■ TASK OBJECTIVE
From the entries that follow, extract each line holding the string "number".
[[ DATA PROVIDED, beginning ]]
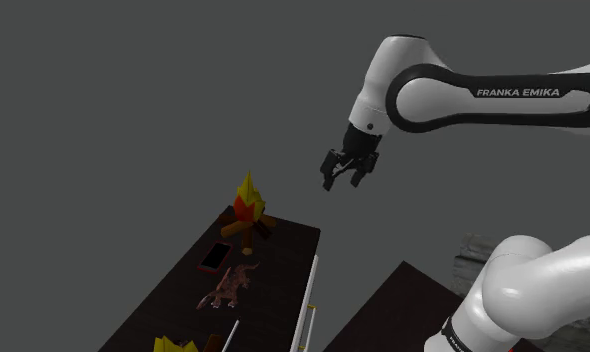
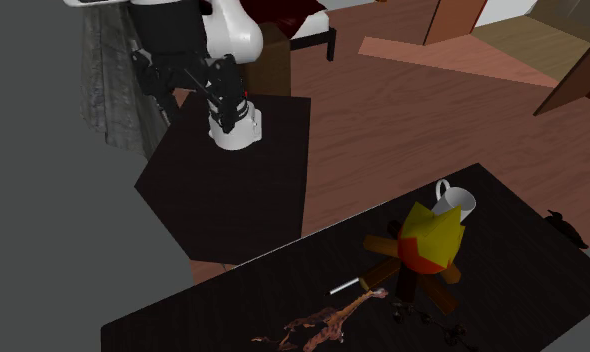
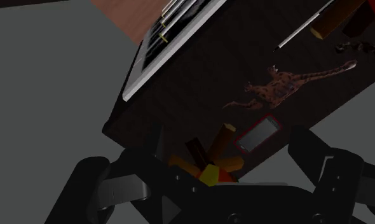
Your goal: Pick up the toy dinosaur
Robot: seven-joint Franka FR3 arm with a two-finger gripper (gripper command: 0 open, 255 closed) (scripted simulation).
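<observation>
The black gripper [image 1: 348, 175] hangs in the air well above the dark table [image 1: 288, 245], its 2 fingers [image 3: 316, 159] spread apart with nothing between them. Almost straight beneath the hand sit a toy campfire [image 1: 248, 208] and, just past it, a red-edged phone [image 3: 257, 133]. The reddish-brown toy dinosaur [image 3: 276, 86] lies flat on the table just beyond the phone, not touching it, well apart from the fingers.

Open air lies above the toy dinosaur [image 1: 226, 288]; the phone [image 1: 215, 256] and campfire [image 1: 249, 212] crowd one side.
</observation>
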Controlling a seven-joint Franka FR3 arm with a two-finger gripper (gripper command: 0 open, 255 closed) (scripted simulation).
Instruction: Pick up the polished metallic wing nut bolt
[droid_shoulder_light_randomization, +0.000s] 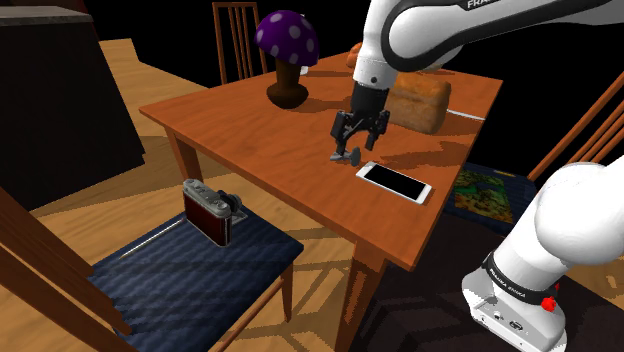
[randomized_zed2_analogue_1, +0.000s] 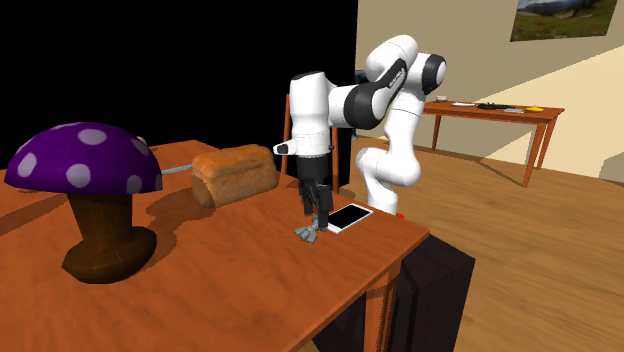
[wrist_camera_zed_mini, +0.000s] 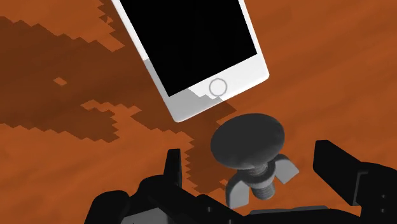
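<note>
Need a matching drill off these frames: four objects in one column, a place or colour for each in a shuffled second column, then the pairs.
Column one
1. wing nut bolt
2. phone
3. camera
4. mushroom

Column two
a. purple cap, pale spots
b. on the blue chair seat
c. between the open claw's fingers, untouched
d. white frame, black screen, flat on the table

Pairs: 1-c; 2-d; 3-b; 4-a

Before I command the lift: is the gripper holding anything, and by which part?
Nothing is held. The gripper is open; the bolt sits between its fingers, touching neither.
</note>
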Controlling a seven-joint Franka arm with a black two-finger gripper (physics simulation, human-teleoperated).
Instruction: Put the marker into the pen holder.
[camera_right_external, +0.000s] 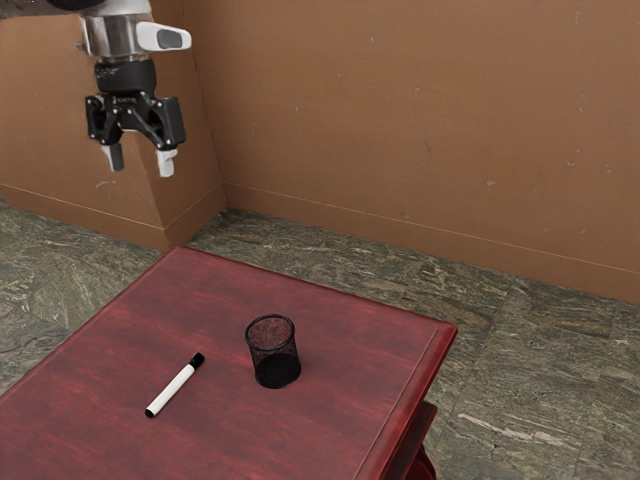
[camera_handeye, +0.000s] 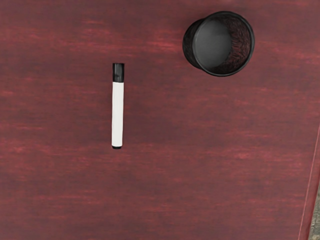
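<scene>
Fingers stand spread and empty, well above the pen holder, presumably for clearance. Marker lies on the worktop beside the pen holder, which stands upright, ready to receive it.

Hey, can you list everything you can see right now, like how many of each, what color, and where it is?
marker: one, white with black ends, lying on the table beside the pen holder, not touching it
pen holder: one, black mesh, standing upright on the table, its mouth up and nothing in it
table: one, dark red, under the marker and pen holder
floor: one, grey-green and streaked, around the table
wall: one, in several faces, brown, beyond the table
arm: one, silver, white and black, at the exterior view's upper left
gripper: one, black, at the arm's end, two fingers apart with nothing between them
</scene>
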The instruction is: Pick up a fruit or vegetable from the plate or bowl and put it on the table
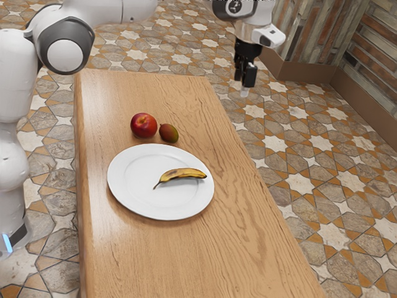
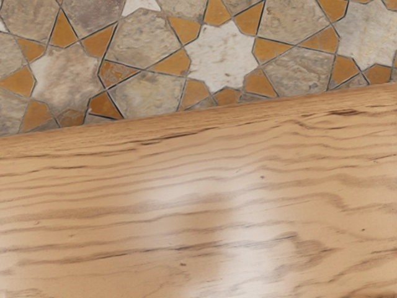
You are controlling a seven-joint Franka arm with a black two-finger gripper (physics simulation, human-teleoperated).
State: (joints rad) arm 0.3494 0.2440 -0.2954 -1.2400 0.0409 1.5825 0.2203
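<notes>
Banana [image 1: 180,174] on the white plate [image 1: 127,195], approach step: my gripper [image 1: 242,87] stands open and empty, well apart from the fruit. Next move, I judge — travel above the banana, descend astride its middle, close, then lift toward bare tabletop [image 1: 155,261].

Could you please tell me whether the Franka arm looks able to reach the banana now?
Probably yes: the banana lies uncovered on the plate, the red fruit and mango sit outside it, and the way from above looks free.
</notes>
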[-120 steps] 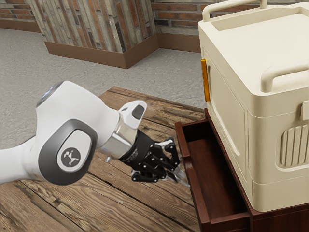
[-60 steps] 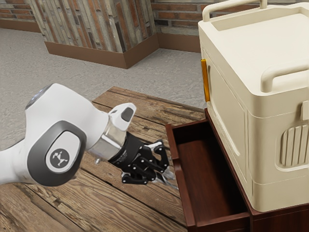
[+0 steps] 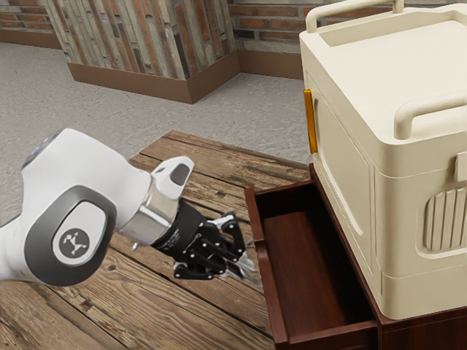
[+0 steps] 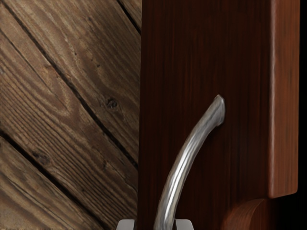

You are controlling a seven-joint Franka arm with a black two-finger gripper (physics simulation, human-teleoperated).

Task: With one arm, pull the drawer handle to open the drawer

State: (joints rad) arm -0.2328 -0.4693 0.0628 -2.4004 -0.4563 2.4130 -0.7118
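Observation:
In the exterior view my gripper (image 3: 244, 269) reaches the outer face of the dark red wooden drawer (image 3: 264, 281). The drawer stands well out of its cabinet (image 3: 422, 333), with its bare interior exposed. In the wrist view the curved silver handle (image 4: 183, 165) stands out from the drawer front (image 4: 192, 67) and runs down between both fingertips of my gripper (image 4: 155, 224). My gripper is shut on this handle; the exact contact is hidden below the wrist view's lower edge.
A large cream case (image 3: 343, 175) with rounded top handles sits on the cabinet, close behind the drawer. Wooden planks (image 3: 168, 306) extend beneath the arm. A brick-and-wood wall (image 3: 131, 44) stands farther back.
My hand has backed away from the cabinet toward the exterior view's left. The drawer has slid outward along with it, showing more of its interior, while the cabinet and case have stayed still.

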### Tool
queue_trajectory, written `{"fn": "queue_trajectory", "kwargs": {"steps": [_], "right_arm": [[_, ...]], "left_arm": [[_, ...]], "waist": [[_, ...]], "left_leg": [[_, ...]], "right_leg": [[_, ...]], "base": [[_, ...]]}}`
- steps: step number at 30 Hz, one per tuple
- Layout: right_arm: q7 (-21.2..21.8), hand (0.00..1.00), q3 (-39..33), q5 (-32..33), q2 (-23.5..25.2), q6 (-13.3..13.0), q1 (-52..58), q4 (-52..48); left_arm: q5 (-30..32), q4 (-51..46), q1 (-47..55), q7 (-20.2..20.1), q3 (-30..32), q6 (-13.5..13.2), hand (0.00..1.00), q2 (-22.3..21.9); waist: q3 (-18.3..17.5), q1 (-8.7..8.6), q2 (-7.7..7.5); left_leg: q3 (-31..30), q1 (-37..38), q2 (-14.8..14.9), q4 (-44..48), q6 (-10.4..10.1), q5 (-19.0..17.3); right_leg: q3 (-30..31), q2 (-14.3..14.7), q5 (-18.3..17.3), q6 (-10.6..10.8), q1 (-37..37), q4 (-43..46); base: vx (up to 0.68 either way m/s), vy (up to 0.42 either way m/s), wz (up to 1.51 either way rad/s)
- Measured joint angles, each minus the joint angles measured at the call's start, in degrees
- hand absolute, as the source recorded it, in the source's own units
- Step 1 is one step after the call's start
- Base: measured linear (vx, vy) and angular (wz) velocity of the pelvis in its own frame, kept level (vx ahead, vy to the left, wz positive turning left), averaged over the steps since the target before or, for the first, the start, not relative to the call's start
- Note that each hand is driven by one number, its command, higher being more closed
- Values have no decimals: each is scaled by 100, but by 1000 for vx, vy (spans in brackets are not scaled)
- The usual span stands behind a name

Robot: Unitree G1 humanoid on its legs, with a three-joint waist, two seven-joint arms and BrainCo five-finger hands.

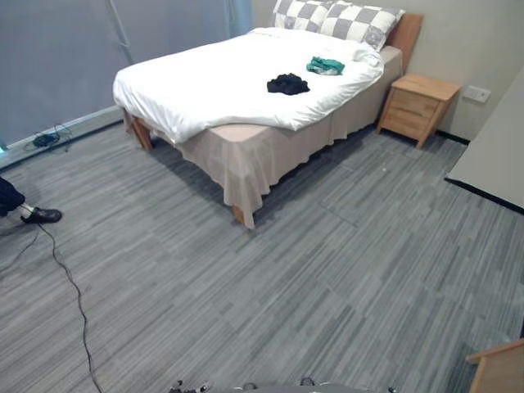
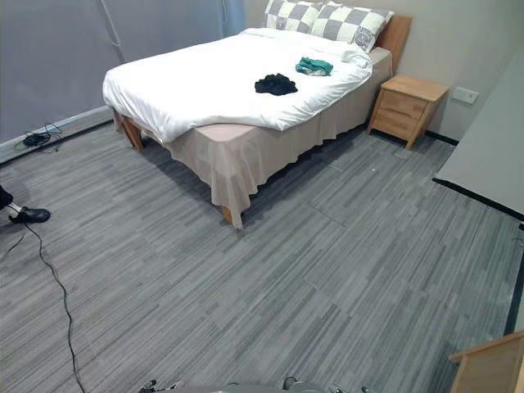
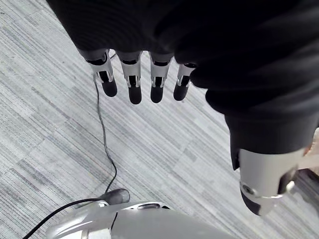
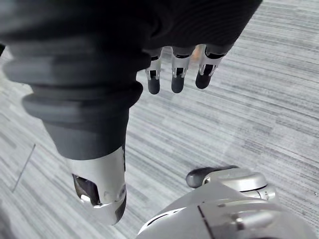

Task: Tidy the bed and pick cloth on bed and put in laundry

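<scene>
Left hand (image 3: 133,79): fingers straight and relaxed, thumb apart, hanging over the grey floor (image 1: 327,270), holding and touching nothing. Right hand (image 4: 177,74): same, fingers loosely extended, empty. A person's shoe (image 1: 41,215) sits at the left edge. The bed (image 1: 246,155) is well apart from the robot across bare floor, its white duvet (image 1: 205,82) hanging askew over the near corner. The black cloth (image 1: 287,83) lies mid-bed, with the green cloth (image 1: 326,65) just beyond it near the checked pillows (image 1: 336,20). A nightstand (image 1: 417,106) stands beside the headboard. Risks: both cloths sit far in from the near edge, so a long reach could unbalance the robot. Fingers closing on the black cloth could also pinch the duvet and drag it further off.
</scene>
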Motion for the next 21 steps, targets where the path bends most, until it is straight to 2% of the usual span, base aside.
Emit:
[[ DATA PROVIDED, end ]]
■ OUTPUT OF THE EXERCISE
- steps: step number at 30 Hz, one per tuple
- Note that each hand is driven by one number, its command, higher being more closed

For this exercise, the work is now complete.